I would say post the 1st 20 sum changes here then, and we'll go from there.
Specifically, from an empty list,
+1, +3, +5,...etc. You can use Wolfram Alpha input "digitsum(xxxx)" if that helps. I did it in a spreadsheet. Unless I'm wrong, the pattern is there. Now, for any # of 1's, it would be just slight variations on what I showed, allowing for the last set not being the full nine, but having only the first 4 of the 9 for example.

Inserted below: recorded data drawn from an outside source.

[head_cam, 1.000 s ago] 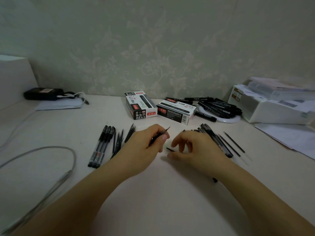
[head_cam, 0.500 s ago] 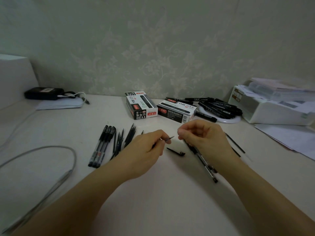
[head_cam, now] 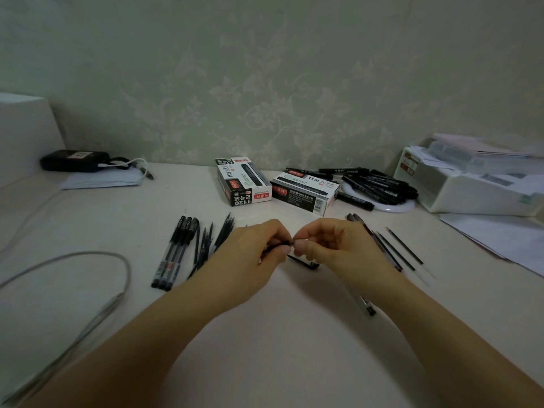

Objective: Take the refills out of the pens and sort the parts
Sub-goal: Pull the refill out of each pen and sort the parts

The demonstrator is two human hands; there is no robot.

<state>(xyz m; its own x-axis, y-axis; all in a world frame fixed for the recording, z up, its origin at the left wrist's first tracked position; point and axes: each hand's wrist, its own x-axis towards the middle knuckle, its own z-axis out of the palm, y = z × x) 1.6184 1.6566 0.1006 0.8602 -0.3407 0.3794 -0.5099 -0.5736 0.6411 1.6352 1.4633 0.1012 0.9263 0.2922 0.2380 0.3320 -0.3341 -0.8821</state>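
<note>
Black slim pen part (head_cam: 276, 246) sits at frame centre, pinched from both ends — left hand (head_cam: 253, 254) grips its lower-left end with curled fingers, right hand (head_cam: 332, 248) pinches the upper-right end between thumb and fingertips. Long axis runs lower left to upper right, slightly tilted; most of it is hidden by the fingers, so cannot tell if it is refill or tip section. Just below the hands a black pen cap (head_cam: 304, 263) lies on the white table (head_cam: 265, 334), apart from both hands. A clear pen barrel (head_cam: 365, 304) pokes out under the right wrist, mostly covered by it. Left of centre: three capped pens (head_cam: 173, 254) lie side by side, and a loose bunch of refills (head_cam: 212, 242) beside them, partly blocked by the left hand. Right of centre: thin refills (head_cam: 403, 248) lie parallel, pointing upper left. Further back — two pen boxes (head_cam: 244, 181), a white plate of black markers (head_cam: 379, 187). Upper left, a black charger (head_cam: 73, 161); lower left, a grey cable (head_cam: 97, 313); upper right, a white paper tray (head_cam: 471, 189).
</note>
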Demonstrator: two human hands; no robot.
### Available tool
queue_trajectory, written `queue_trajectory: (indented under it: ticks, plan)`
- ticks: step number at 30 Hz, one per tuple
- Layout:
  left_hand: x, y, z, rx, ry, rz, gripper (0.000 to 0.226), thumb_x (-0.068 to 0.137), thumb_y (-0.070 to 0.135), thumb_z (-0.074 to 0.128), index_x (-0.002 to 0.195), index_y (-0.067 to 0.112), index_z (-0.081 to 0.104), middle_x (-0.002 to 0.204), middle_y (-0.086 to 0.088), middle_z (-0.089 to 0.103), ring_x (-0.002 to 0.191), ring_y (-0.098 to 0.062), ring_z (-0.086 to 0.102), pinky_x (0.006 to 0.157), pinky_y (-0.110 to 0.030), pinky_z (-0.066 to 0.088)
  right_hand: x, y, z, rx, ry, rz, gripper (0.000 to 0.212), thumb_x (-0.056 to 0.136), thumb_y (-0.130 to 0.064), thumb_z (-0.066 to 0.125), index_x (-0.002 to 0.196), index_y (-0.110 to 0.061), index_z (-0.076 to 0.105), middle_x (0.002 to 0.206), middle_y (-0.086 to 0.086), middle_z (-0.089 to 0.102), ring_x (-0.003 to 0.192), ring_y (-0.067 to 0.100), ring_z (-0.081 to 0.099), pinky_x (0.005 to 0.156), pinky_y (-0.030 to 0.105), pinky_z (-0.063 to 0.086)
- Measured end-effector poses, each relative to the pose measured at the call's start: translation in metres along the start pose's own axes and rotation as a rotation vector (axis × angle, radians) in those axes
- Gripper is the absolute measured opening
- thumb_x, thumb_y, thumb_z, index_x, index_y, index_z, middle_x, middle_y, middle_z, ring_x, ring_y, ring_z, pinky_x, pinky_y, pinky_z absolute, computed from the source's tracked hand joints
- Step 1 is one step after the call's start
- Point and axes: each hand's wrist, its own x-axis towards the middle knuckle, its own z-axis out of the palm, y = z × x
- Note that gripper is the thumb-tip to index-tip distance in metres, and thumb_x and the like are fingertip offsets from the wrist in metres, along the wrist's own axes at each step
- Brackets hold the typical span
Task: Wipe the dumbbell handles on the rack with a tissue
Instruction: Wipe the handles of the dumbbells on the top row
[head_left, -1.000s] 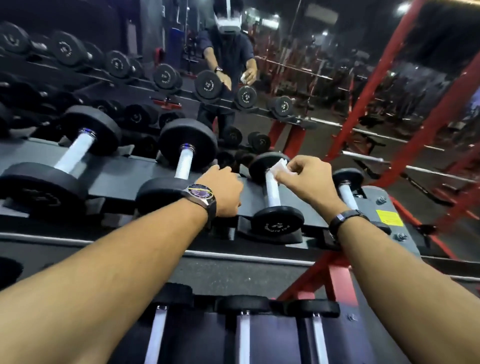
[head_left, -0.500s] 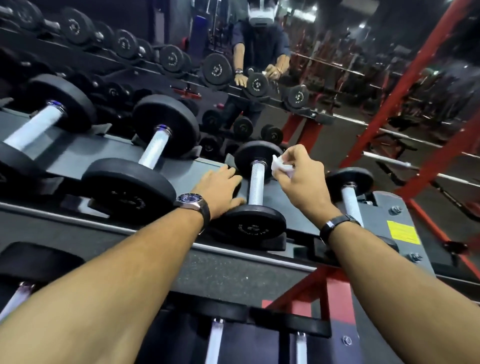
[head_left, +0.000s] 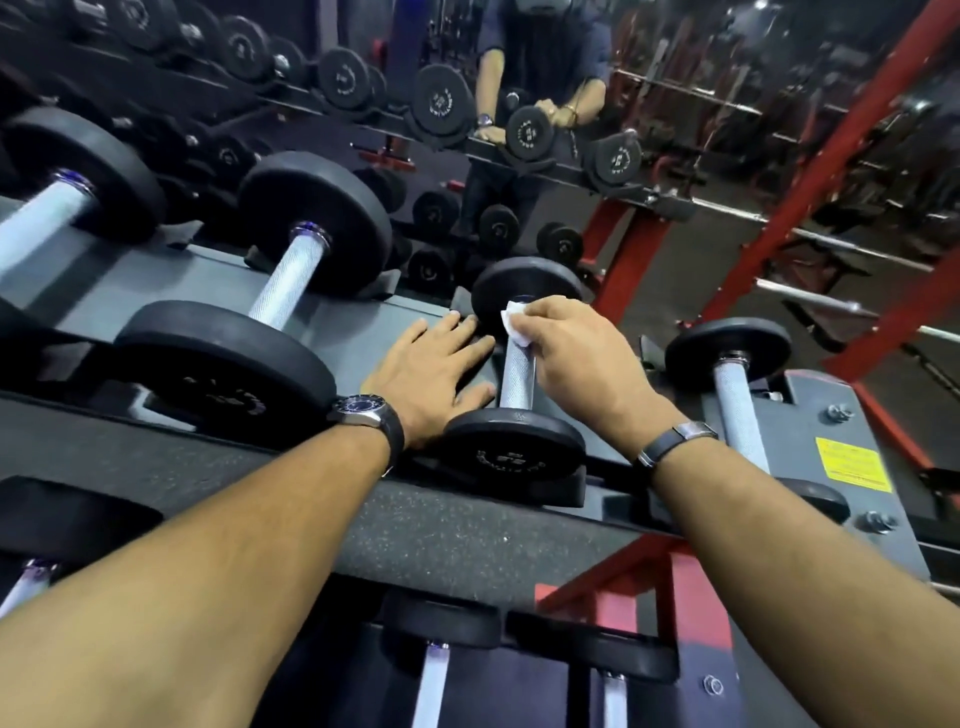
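Rack (head_left: 363, 322) holds dumbbells in row. Big dumbbell (head_left: 270, 332) sits left, untouched. Small dumbbell (head_left: 519, 374) sits in middle, handle (head_left: 517, 376) pointing away. Left hand (head_left: 431, 374) now lies flat on rack, fingers straight, just beside handle. Right hand (head_left: 576, 358) pinches tissue (head_left: 514, 325), now pressed on far end of handle. A moment ago tissue was lifted off. Wiping goes on; next handle (head_left: 735, 410) right still waits.

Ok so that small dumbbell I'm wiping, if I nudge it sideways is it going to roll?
Probably not far. The dumbbell has round ends, so it could roll on a flat surface, but here it seems to sit in a cradle on the rack. It likely feels heavy for its size, with thick black ends. The tissue under the right hand will just crumple.
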Motion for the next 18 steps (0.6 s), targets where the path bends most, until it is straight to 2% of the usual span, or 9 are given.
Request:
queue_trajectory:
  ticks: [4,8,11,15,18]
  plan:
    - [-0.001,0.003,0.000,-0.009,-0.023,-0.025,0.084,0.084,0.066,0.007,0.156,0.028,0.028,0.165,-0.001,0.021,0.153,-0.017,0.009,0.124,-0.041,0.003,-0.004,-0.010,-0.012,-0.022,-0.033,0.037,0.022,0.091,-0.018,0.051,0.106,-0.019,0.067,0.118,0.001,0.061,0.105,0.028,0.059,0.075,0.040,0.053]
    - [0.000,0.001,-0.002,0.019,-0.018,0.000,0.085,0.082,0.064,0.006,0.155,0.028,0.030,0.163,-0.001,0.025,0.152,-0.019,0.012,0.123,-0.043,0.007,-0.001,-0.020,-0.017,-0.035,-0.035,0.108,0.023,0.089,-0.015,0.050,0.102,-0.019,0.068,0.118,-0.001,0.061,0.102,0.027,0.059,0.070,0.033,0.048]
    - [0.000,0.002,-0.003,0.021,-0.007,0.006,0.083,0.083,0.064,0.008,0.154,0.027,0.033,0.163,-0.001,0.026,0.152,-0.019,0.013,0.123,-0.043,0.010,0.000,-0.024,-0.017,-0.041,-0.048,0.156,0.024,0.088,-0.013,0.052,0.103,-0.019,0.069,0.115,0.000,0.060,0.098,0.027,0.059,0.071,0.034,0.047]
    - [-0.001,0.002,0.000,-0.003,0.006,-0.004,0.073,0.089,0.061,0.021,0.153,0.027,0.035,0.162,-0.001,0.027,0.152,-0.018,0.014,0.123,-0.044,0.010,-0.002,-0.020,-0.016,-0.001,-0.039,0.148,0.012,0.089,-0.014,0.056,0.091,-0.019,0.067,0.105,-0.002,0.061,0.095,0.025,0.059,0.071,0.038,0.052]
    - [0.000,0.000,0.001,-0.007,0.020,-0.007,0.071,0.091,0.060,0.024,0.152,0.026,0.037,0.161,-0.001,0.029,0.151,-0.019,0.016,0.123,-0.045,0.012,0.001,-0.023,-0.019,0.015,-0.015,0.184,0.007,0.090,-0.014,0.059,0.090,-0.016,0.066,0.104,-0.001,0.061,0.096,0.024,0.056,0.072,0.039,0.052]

 June 20th, 2019, 03:19 AM #12 Newbie   Joined: Mar 2017 From: Norway Posts: 26 Thanks: 0 I made something like this: 760cf057ab2743f28e017b3a1926f278_A.jpg
 June 20th, 2019, 03:32 AM #13 Senior Member   Joined: Mar 2019 From: iran Posts: 316 Thanks: 14 i found a formula s(n) = sum of the digits of (111...1)^2 with n 1s s(n) = (integer part of n/10)*100 + m^2 where m is the last digit of n s(1989) = 198*100 + 9^2 = 19881
 June 20th, 2019, 03:47 AM #14 Newbie   Joined: Mar 2017 From: Norway Posts: 26 Thanks: 0 I am sorry but this is not correct. The correct answer is 17901, but how? For example with your formula when there are 12 "1"s: s(12)=1*100+2^2=104 but the correct answer is: (111111111111)^2=12345679012320987654321 and the sum is 90 Last edited by Farzin; June 20th, 2019 at 04:06 AM.
 June 20th, 2019, 03:58 AM #15 Senior Member   Joined: Mar 2019 From: iran Posts: 316 Thanks: 14 this one is true: s(n) = (integer part of n/9)*81 + m^2 where m is the last digit of n in base 9
 June 20th, 2019, 04:08 AM #16 Newbie   Joined: Mar 2017 From: Norway Posts: 26 Thanks: 0 Can you explain where that formula came from?
 June 20th, 2019, 04:22 AM #17 Senior Member   Joined: Mar 2019 From: iran Posts: 316 Thanks: 14 i checked for smaller bases and i saw this pattern: s(n) = sum of the digits of (111..1)^2 with n 1s in base k s(n) = (integer part of n/(k-1))*(k-1)^2 + m^2 where m is the last digit of n in base (k - 1)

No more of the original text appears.